A 23-year-old woman, “Khairun Nisya” from Palembang went viral for all the wrong reasons. On Jan 6, Indonesian authorities detained Khairun Nisya for pretending to be a Batik Air cabin crew member. Full uniform. Airport vibes. Main character energy — just that it wasn’t real.

Naturally, the internet went into full CSI mode.
Actually, the official story was pretty sad. Police said she wore the uniform because she felt paiseh in front of her family after failing to land a flight attendant job. No scam ring. No master plan. Just pressure, expectations, and a young woman trying to save face.
But here’s the thing. Social media didn’t like that simple explanation. So it upgraded the story.
The Internet Decides to “Help” (And Makes It Worse)

Soon after, posts started popping up claiming Nisya was actually a scam victim. Then it escalated again. Suddenly, she was “officially hired” by Garuda Indonesia. Congrats, right?
The so-called proof?
A photo of her shaking hands with a Garuda executive. Big sign overhead. Staff clapping behind. Very corporate. Very inspiring. Very fake.

If you looked closer, though, things got weird fast.
The sign looked pasted on. People overlapped like bad Photoshop layers. Faces didn’t quite match. Even her facial features looked different. Yes, makeup exists — but this was giving uncanny valley, leh.
Plot Twist: The Photo Was AI-Generated

We ran the images through Google Gemini’s AI image checker. Result? Either edited or straight-up generated by AI.
Confirm-plus-guarantee fake.

Garuda Indonesia didn’t mince words either. Their corporate communications head came out and said the image was “not true and misleading.” No job offer. No handshake. No recruitment happening at all.
They also reminded everyone that real recruitment info only comes from their official careers site. Anything else? Treat as noise.
Honestly, this part is scary. Because even legit news outlets got fooled. At least two published stories based on that fake claim. One even had to quietly change its headline later. Oops.
The Only Real Good News in This Mess

Now, moving on to the one genuinely positive thing.
An aviation training institute in Indonesia, Aeronef Academy, stepped in and offered Nisya a full scholarship for flight attendant training. Completely free. No strings. No AI photos required.

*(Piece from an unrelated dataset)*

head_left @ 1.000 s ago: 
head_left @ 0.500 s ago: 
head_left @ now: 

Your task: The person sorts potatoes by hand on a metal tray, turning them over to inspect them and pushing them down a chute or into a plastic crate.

They said her desire to make her parents proud touched them. And instead of mocking her, they decided to give her a real shot — with real training and real certification.
That part? Respect.
More Than You Think

This isn’t just about one woman or one fake photo. This is about how fast nonsense spreads when emotions + AI + social media collide.
One fake image. One feel-good caption. Suddenly, everyone sharing without checking. Newsrooms included.
And people are watching all this like: “Wah, easy game.”
If something sounds too perfect, too emotional, too movie-like — pause first. Check twice. Share later.
Between You & Me

This whole thing screams pressure. Family pressure. Society pressure. “By 23 must be successful” pressure. Some people crack quietly. Some crack publicly.
I don’t think she wanted fame. I think she wanted validation. And the internet turned her into content.
What annoys me more is how easily people believe AI-generated nonsense just because it looks professional. A logo here, a handshake there, suddenly everyone forgets common sense.
We need to slow down, lah. Not everything viral is real. And not every sad story needs a hero arc created by fake images.